Last year’s drought came and went. When it left, it took much of the water from ponds and lakes with it. It also seemed to suck out my spiritual life along with the water. Most of Texas was dried up with cracks in the ground that’d make the State “proud” for their size. But today?
I sit and watch rain after rain come and fill up what was lost from last year.Last summer, empty brown meadows stood vacant of livestock. The only "green" we saw on the dead grass came from locusts. We could barely drive our windowless golfcart without a swarm of insects pelting us.Many a farm in our area had large piles of ground beside bigger and deeper ponds. Ones that were dug out because they were dried up.
That long, dry summer was epic for these parts. If I’d give it a name I’d call it: “The Year Locusts Got Fat and Had A Party.”
I guess it was fun for the locusts, but not much else.
In times like those, it seems the world really is ending. Right now. And that the sky is falling any minute.But here we are, again, with rain.
Last year, I couldn’t see what God had already planned to happen. All I saw was hot and miserable. All I wanted was for it to end.
We have trees that didn’t make it. But many more that did. We have better ponds and tall meadows that now need attention for hay.
It’s hard to complain. Yet I still want to.
Every day is a struggle to appreciate today. Who wants to see the muddy mess of what lies just outside a rainy door and say “Wow. Isn’t that just beautiful?”But droughts do that to you. As much as we hate to live in them, we are tutored by trials and tribulations.

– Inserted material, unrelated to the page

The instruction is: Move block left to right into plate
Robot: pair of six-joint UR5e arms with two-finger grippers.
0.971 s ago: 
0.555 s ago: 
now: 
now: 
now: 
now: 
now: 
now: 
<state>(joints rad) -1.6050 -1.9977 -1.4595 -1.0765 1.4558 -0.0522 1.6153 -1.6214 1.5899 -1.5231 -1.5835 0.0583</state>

We are a constant pond of Living water that dries up and needs filling.Some seasons we need a drought so He can dig out the bottom, make our borders larger, enhance our holding capacity. We want an immediate deliverance but then the ponds would be shallower along with the tree roots.Some days we are dry and crunchy and the rain is too long in coming. Some days we just do not see beyond our needs for right now. But Jesus is still working. It doesn’t look like it. Or feel like it.
Or anything like it.
But if He's allowed to have free reign then we are not always moving. We also need to be idle and hollowed out. Groundwork requires digging and removing. But before long, your dry soil is replaced with Living Water.It's a beautiful, muddy mess that we are when He saturates us with His Spirit. Droughts have purpose, though dreadfully barren. Yet, the rains do come. The ponds become full. The spillways pour out His goodness. The grasses drink their way up to being tall and green.And just like that, His abundance is here. Life lavishly lush with His bounty that our brown and crunchy spirits thrist for.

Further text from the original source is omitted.